> [WHAT YOU SHOULD DO]
Note the line where "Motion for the" appears in the data below; write it out exactly, along with every line that comes after it to the end.

--- DATASET SECTION ---

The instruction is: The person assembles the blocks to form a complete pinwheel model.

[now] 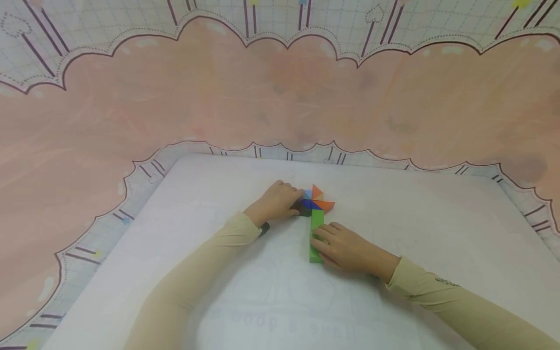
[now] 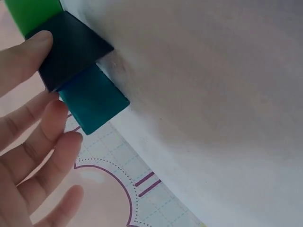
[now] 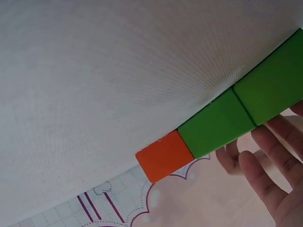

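Observation:
Triangular blocks in orange, tan, blue and dark colours form a pinwheel on the white table, with an orange block (image 1: 324, 205) on its right. On its left side my left hand (image 1: 278, 200) pinches a dark block (image 2: 75, 49), thumb flat against its face. A teal block (image 2: 94, 100) sticks out beside the fingertips. Below the pinwheel, two green blocks (image 3: 218, 124) stand end to end in a column. My right hand (image 1: 347, 245) grips the near part of that column, fingers over its top. Its thumb is hidden in the head view.
The white table (image 1: 197, 189) surrounds the blocks, with faint printing near its front. Behind and beside it hangs a pink cloth (image 1: 280, 97) with a scalloped, grid-patterned border. A dark strap (image 1: 264, 228) shows at the left wrist.

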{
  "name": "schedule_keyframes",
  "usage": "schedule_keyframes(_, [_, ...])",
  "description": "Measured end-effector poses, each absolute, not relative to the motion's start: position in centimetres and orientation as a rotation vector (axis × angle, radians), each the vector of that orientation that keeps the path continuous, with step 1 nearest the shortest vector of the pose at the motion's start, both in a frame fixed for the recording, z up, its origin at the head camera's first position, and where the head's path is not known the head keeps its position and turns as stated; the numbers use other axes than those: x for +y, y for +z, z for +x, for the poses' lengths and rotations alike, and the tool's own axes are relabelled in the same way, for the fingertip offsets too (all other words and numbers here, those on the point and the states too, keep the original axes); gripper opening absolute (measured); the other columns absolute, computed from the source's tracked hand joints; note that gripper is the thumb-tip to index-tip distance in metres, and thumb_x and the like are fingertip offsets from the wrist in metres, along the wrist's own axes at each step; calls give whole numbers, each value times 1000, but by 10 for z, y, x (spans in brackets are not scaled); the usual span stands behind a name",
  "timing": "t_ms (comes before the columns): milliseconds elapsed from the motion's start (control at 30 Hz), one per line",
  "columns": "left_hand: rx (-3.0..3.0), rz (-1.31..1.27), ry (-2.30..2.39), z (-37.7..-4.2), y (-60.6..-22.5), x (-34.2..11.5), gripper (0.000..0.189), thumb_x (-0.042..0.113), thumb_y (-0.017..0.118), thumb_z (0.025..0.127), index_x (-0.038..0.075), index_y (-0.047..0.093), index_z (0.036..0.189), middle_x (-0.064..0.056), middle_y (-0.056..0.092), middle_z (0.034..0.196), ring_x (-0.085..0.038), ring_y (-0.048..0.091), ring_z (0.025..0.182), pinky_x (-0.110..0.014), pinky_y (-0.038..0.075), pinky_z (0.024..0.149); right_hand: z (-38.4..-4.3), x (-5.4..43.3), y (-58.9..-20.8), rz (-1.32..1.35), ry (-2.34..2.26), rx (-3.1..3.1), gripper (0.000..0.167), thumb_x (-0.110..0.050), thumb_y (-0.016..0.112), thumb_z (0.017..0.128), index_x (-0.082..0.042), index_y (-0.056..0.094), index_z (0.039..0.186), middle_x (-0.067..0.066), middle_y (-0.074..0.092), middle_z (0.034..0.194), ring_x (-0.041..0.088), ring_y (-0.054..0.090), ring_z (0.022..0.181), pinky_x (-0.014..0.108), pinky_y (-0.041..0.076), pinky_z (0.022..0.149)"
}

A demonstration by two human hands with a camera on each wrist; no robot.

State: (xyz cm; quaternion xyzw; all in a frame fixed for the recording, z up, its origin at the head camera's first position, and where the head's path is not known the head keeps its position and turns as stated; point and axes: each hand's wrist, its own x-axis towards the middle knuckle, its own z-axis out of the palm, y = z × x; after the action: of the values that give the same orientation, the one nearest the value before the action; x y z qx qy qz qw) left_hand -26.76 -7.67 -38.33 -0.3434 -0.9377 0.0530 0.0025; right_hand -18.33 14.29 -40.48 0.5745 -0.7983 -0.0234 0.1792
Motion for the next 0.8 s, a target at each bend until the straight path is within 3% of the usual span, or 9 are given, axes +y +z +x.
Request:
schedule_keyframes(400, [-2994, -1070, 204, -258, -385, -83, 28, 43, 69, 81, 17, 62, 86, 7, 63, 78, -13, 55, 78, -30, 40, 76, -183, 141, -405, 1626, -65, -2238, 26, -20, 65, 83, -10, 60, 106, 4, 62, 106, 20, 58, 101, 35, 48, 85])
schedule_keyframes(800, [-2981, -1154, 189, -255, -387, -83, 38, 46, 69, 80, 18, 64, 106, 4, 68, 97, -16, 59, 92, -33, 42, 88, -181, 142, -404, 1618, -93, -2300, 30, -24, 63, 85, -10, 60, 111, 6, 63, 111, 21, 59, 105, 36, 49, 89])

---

> [FINISHED EXERCISE]
Motion for the next 0.8 s, a target at each bend until the straight path is within 3% of the usual span, or 9 are given, axes +y +z +x.
Request:
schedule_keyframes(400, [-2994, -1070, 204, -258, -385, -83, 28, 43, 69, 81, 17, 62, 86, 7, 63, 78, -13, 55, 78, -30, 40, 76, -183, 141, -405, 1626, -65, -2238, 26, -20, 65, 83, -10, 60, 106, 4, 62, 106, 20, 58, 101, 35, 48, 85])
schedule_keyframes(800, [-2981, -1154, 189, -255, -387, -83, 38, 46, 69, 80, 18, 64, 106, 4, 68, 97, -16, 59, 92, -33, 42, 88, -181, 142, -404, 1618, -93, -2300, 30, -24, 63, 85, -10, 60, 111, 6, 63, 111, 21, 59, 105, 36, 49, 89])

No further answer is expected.